(Data under study)
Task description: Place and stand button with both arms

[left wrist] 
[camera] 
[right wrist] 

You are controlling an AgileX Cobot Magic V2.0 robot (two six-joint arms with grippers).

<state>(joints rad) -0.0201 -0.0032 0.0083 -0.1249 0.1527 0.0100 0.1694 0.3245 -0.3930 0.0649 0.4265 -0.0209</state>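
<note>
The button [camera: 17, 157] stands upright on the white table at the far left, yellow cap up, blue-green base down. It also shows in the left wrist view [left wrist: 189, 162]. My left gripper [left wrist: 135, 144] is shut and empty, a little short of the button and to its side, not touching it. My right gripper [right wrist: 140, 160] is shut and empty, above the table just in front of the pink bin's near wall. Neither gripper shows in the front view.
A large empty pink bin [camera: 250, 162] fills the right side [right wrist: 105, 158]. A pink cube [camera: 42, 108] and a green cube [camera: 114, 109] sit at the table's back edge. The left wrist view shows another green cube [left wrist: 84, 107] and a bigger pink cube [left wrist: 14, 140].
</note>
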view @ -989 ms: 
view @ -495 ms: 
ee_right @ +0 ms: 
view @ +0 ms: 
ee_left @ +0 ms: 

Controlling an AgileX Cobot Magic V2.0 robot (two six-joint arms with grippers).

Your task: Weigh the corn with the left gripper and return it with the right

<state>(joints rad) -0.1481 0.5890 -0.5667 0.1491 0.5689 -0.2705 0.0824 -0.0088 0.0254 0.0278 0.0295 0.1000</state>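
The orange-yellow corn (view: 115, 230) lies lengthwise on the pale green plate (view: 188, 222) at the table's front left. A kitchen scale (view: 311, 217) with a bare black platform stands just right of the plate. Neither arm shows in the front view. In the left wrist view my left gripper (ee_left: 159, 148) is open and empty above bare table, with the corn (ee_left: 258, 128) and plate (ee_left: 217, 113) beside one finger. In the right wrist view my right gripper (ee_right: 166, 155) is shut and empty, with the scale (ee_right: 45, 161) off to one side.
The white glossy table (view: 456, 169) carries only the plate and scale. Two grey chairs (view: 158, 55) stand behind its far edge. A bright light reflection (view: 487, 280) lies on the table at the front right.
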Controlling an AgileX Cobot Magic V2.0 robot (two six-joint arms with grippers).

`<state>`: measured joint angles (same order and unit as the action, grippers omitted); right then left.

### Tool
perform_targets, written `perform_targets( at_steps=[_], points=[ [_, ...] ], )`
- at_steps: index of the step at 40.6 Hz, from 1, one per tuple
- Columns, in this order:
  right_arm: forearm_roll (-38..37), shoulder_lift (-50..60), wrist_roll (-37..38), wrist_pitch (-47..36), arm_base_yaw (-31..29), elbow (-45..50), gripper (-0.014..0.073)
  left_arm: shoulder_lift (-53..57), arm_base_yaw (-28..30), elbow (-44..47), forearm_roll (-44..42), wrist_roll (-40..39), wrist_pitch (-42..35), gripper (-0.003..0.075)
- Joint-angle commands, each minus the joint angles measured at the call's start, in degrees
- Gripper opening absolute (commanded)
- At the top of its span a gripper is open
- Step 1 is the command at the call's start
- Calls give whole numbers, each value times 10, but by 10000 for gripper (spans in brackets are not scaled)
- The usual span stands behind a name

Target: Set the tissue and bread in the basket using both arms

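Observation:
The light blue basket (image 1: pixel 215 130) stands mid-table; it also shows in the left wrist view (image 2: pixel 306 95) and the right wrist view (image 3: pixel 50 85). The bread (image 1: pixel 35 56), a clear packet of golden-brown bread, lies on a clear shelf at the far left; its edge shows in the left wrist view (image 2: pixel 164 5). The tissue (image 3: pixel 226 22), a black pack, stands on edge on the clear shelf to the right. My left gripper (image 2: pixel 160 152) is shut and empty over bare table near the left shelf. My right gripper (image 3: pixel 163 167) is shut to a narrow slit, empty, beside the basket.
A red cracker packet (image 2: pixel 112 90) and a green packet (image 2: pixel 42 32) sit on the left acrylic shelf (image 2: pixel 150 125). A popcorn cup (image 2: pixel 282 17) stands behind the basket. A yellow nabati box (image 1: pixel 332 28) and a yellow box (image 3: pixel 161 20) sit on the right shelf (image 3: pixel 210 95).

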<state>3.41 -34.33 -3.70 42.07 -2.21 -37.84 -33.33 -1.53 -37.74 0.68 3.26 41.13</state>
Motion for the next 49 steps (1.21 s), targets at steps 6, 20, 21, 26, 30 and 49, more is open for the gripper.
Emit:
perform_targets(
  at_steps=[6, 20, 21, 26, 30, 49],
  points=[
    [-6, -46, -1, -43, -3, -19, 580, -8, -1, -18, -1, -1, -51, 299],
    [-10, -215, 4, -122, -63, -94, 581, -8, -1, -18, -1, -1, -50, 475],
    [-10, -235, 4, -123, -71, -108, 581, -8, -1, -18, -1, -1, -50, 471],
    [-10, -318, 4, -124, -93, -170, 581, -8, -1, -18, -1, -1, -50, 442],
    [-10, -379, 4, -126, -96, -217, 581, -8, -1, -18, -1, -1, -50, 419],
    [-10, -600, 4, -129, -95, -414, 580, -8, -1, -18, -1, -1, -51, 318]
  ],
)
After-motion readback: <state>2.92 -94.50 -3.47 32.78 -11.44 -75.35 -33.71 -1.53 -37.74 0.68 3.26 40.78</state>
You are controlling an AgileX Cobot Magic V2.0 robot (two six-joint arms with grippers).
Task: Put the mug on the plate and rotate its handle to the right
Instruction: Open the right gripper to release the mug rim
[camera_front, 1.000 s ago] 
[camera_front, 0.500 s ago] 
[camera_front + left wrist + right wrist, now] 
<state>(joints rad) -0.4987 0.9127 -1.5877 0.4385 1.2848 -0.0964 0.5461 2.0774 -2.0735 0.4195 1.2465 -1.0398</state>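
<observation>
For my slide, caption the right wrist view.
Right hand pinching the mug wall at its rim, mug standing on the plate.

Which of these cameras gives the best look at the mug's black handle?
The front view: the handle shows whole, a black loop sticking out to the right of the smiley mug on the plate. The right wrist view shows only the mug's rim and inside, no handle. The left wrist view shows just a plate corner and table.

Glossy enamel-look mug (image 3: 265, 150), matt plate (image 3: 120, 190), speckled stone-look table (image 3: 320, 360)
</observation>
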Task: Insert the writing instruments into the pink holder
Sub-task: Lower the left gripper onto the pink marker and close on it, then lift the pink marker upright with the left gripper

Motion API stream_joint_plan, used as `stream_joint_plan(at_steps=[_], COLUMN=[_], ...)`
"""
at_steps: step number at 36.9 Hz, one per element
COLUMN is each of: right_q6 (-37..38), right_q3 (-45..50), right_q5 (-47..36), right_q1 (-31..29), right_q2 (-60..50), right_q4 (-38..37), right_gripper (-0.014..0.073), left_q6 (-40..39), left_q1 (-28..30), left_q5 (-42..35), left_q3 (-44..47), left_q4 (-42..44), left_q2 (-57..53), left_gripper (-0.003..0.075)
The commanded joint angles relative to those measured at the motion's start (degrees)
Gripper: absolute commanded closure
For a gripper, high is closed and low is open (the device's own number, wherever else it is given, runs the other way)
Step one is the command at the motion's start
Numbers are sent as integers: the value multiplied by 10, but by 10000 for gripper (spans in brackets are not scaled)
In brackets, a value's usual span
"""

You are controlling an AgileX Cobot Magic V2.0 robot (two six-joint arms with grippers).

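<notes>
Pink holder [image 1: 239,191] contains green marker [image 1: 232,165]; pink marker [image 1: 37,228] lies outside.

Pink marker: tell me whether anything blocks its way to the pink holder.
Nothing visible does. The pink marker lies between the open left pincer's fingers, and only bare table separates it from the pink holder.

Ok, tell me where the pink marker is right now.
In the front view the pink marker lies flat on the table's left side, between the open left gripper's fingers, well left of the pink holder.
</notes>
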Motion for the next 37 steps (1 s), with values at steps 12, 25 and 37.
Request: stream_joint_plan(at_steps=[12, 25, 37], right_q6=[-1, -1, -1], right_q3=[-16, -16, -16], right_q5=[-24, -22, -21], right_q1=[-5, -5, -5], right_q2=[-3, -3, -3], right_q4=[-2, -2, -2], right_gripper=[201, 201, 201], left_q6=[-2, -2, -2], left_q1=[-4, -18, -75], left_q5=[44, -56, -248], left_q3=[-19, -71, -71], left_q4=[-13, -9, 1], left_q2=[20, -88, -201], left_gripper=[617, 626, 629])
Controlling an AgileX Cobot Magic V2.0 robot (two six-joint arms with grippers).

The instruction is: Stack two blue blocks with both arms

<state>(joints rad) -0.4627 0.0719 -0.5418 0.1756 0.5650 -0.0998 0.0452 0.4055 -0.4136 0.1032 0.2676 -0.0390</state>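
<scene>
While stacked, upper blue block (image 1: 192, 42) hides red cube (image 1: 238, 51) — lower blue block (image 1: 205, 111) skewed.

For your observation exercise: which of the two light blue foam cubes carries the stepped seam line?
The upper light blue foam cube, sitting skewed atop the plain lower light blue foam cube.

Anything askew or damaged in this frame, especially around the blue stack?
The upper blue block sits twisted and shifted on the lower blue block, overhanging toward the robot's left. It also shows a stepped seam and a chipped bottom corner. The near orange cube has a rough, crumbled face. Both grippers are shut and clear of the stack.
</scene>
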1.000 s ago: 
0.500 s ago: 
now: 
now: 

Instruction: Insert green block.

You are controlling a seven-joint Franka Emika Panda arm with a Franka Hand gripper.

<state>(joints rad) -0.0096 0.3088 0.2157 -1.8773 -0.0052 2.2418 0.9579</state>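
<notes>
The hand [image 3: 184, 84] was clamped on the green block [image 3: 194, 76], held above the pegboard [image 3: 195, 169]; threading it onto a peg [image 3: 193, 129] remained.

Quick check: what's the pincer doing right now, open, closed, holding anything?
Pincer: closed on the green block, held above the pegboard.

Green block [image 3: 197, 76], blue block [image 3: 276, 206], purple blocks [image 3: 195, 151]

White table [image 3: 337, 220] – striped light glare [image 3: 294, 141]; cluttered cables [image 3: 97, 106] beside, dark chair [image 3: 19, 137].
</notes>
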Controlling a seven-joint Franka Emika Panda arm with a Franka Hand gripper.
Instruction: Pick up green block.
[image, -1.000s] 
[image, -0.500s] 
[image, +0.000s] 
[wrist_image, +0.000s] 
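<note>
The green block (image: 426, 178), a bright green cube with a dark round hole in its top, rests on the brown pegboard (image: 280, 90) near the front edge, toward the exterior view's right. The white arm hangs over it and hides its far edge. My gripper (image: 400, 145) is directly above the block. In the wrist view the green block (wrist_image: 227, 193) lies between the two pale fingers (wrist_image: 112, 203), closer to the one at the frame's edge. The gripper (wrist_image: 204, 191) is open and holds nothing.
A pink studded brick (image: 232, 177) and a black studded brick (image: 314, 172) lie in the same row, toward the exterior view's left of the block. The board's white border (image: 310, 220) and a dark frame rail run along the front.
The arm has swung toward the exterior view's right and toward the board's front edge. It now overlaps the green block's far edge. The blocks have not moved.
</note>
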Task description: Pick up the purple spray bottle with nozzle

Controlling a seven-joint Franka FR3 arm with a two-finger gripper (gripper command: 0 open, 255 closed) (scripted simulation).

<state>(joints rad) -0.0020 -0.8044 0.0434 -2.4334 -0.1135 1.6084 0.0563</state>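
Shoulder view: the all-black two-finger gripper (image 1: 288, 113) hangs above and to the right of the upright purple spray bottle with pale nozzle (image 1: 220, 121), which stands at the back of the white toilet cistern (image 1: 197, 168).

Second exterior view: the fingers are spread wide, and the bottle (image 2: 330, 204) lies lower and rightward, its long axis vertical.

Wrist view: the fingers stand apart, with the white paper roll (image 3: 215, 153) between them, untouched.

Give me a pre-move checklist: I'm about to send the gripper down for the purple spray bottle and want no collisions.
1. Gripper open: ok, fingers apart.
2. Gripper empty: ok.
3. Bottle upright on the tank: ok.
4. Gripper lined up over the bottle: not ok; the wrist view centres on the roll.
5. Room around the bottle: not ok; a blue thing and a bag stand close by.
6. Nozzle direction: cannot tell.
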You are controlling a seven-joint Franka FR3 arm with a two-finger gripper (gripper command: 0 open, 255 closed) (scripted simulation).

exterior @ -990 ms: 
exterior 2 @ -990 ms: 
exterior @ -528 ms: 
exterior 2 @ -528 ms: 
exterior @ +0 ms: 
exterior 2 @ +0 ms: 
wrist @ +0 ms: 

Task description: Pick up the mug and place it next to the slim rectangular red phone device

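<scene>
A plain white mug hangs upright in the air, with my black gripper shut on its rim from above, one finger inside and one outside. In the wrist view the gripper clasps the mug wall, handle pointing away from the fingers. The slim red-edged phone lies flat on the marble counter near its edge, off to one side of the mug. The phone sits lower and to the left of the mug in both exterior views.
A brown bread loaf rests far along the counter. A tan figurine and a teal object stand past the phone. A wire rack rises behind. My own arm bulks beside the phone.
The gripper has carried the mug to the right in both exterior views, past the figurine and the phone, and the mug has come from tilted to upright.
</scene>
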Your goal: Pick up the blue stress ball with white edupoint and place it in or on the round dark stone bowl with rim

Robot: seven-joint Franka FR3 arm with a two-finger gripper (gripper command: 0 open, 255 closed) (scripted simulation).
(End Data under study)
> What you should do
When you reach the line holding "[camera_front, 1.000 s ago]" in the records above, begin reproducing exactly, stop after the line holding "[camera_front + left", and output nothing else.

> Response below
[camera_front, 1.000 s ago] 
[camera_front, 0.500 s ago] 
[camera_front + left wrist + right wrist, now] 

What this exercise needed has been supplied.